Answer:
The additional cost of the incandescent bulb over the fluorescent bulb over 10,000 hours is $450.
Explanation:
Let F and I stand for the energy usage for Fluorescent and Incandescent light bulbs, respectively.
We are told that for similar light intensity that:
F = 25% of I, or F = (0.25)*I
Rearrange to find I:
I = 4*F
When F = 75W, I would be 4*(75W) or 300W
The difference is 225W, the increase in energy use due to the less efficient incandescent bulb.
The utility charges $0.15/kw-hour. Watt (1 watt equals Joules/sec) is the rate of energy transfer.

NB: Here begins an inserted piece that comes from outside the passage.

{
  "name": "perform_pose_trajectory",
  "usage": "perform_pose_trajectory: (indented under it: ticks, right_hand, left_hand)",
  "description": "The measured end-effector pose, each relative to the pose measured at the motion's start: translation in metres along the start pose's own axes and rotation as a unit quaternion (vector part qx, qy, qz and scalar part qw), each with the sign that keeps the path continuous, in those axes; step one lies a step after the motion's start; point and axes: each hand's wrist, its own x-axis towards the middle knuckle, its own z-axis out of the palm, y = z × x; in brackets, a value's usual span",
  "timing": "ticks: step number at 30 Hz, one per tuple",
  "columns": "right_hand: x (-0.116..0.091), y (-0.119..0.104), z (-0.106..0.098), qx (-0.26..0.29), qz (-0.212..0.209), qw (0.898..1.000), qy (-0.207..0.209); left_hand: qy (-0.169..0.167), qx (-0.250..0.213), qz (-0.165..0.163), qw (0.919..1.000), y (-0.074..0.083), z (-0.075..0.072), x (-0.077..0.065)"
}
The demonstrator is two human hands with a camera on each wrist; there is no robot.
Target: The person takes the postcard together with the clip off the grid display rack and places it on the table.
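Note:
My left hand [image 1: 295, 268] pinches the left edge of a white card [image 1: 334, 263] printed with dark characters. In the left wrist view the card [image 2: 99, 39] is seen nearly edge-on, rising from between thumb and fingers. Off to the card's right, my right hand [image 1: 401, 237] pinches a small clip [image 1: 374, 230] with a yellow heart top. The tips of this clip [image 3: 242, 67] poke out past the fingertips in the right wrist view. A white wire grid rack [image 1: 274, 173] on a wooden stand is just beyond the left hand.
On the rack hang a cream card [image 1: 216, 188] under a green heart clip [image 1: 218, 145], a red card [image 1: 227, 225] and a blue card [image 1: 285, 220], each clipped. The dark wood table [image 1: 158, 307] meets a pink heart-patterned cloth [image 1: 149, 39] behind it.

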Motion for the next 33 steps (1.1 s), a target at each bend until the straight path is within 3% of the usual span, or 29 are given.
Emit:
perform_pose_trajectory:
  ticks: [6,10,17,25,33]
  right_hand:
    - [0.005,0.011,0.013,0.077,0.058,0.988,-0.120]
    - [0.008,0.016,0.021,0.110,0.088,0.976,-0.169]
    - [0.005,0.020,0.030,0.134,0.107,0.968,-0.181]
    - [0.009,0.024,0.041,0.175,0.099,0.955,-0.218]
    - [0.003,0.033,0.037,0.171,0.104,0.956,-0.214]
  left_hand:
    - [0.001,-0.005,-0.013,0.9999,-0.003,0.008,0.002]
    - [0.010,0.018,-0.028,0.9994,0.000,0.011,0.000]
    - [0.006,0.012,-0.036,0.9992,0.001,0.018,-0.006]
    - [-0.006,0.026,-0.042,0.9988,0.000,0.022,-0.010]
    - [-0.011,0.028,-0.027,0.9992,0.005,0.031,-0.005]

Total energy consumed is watts times the time, traditionally as kw-hours for the US electrical grid.
In this example, the difference in watts between the two bulbs may be multiplied by the lifetime of the bulb (in hours) to provide the additional electricity consumed by the incandescent bulb:
(300W)*(10,000 hours) = 3,000,000 W-hour
The price of electricity is measured in kilowatt-hours, so we need to convert 3,000,000 W-hours:
(3,000,000 W-hours)*(1 kw-hour)/(1,000 W-hours) [1kw-hour = 1,000 W-hours]
The additional energy consumption is 3,000 kw-hours over the expected 10,000-hour lifetime of the incandescent bulb.
At a cost of $0.15/kw-hour, the additional cost of the incandescent bulb is:
(3,000 kw-hours)*($0.15/kw-hour) = $450